High rates of complete fenestration occlusion have been reported immediately after implantation of double disc devices with fabric patches within them [8, 13–16]. The ADO II has no patch; hence almost all patients had residual flow in the post-deployment angiography. The low velocity flow across the fenestration, coupled with effectively 6 layers of nitinol, results in a high chance of eventual complete occlusion. In our population, less than half of those with residual flow on immediate angiography had persistent leak on the next day, and further reductions in residual flow were observed throughout follow-up. At the latest follow-up, 4 patients had trivial residual flow through the device.

Limitations of this study are consistent with the retrospective nature of the study and a relatively short follow-up. The described population consisted of selected higher risk patients at the time of the TCPC and only those with clinically significant fenestrations. Exercise capacity tests before and after the intervention were available only in a few patients; therefore no formal assessment of patients’ clinical improvement was attempted in this study. Further follow-up is required to make firm assertions regarding improvement of exercise capacity and more general quality of life.

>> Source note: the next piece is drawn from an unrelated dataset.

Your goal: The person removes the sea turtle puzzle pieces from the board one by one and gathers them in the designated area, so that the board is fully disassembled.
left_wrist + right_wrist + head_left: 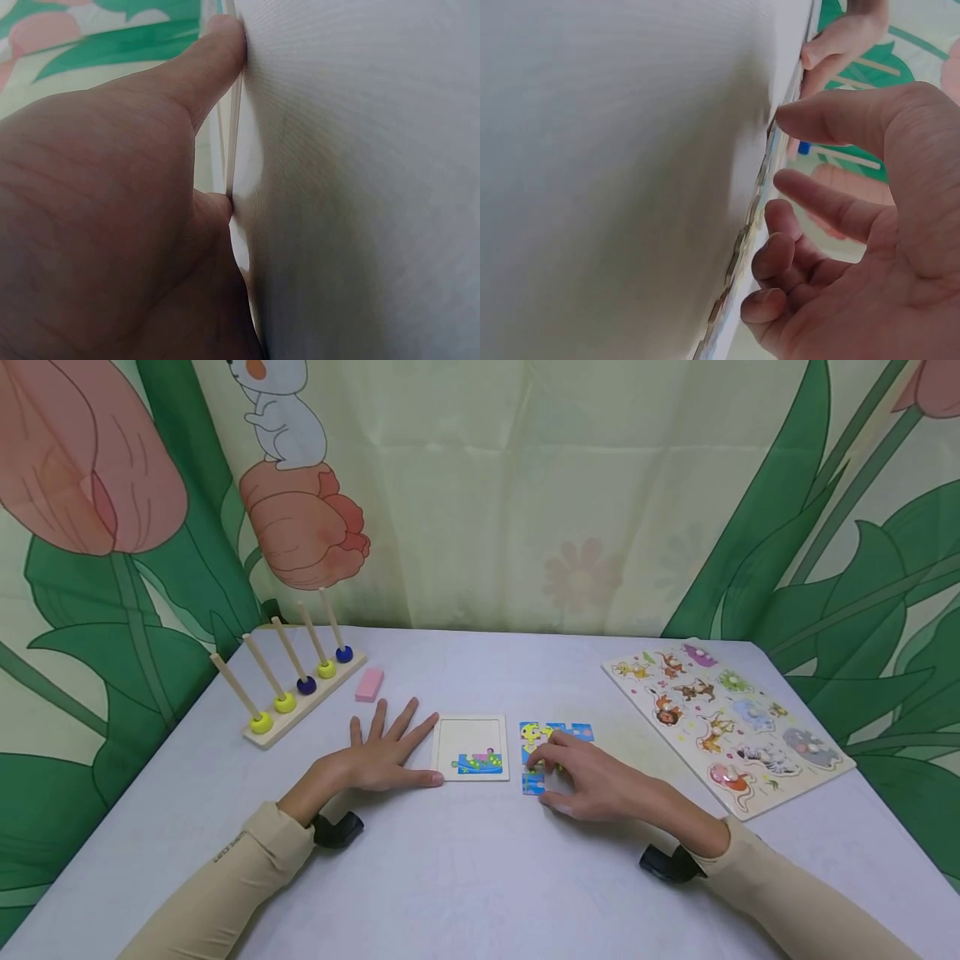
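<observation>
My left hand (382, 763) lies on the white table with its fingers spread. Its thumb and index fingertip touch the left side of a small square puzzle tray (468, 732). Joined jigsaw pieces (480, 765) fill the lower right of that tray. Over a group of loose blue-and-yellow jigsaw pieces (533, 785), right of the tray, hovers my right hand (600, 782) with bent fingers. In the right wrist view, the thumb (817, 118) meets the edge of the pieces, while the index finger (829, 202) stands apart from it. Some pieces are hidden under the right hand.
A wooden peg stand (281, 724) with yellow and blue beads stands at the back left. Near it lies a pink block (369, 685). On the right is an animal peg-puzzle board (686, 727). A printed curtain (480, 527) hangs behind the table.
</observation>
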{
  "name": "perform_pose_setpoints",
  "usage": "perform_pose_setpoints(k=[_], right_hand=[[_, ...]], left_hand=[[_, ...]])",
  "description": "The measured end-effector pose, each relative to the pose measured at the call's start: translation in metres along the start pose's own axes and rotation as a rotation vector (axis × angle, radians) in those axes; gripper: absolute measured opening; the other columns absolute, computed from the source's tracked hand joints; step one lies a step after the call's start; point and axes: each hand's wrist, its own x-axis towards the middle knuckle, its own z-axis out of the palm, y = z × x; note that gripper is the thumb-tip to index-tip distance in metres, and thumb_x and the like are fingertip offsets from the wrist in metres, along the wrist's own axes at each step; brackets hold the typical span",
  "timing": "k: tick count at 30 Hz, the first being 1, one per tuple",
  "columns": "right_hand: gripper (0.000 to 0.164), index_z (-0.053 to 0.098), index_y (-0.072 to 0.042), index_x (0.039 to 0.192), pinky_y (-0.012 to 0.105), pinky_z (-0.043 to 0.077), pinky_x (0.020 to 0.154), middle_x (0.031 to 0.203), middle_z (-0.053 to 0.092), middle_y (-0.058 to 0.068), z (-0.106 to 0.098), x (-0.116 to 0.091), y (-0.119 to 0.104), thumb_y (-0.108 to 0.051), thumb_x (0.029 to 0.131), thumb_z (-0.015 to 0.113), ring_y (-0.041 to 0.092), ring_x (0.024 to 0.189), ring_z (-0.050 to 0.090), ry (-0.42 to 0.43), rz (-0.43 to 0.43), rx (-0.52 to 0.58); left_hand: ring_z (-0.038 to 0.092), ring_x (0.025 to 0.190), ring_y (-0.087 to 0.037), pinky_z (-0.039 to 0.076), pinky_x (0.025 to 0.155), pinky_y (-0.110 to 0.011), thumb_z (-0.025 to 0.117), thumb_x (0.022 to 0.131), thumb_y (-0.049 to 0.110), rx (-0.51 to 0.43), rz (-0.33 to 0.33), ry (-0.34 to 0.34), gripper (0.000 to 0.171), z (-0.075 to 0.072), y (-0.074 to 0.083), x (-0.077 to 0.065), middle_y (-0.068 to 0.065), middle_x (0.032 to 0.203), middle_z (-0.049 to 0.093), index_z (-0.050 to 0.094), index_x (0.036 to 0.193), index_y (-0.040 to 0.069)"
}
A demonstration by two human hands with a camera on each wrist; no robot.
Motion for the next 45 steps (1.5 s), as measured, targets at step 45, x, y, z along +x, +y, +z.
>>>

In conclusion, we have evaluated the technique and medium-term results of TCPC fenestration closure with the ADO II device in 47 consecutive patients. The majority of patients had systemic right ventricles, with hypoplastic left heart syndrome (HLHS) being the most frequent diagnosis. This is the largest study of a single device type for extra-cardiac tunnel fenestration occlusion. The ADO II can be safely and effectively used to close fenestrations in extra-cardiac type Fontan completions. Many of the design features of the device aimed at tubular PDA anatomy are applicable and potentially beneficial in this population. Easy recapture and retrieval of the device is also beneficial when dealing with patients who react unfavorably to fenestration occlusion.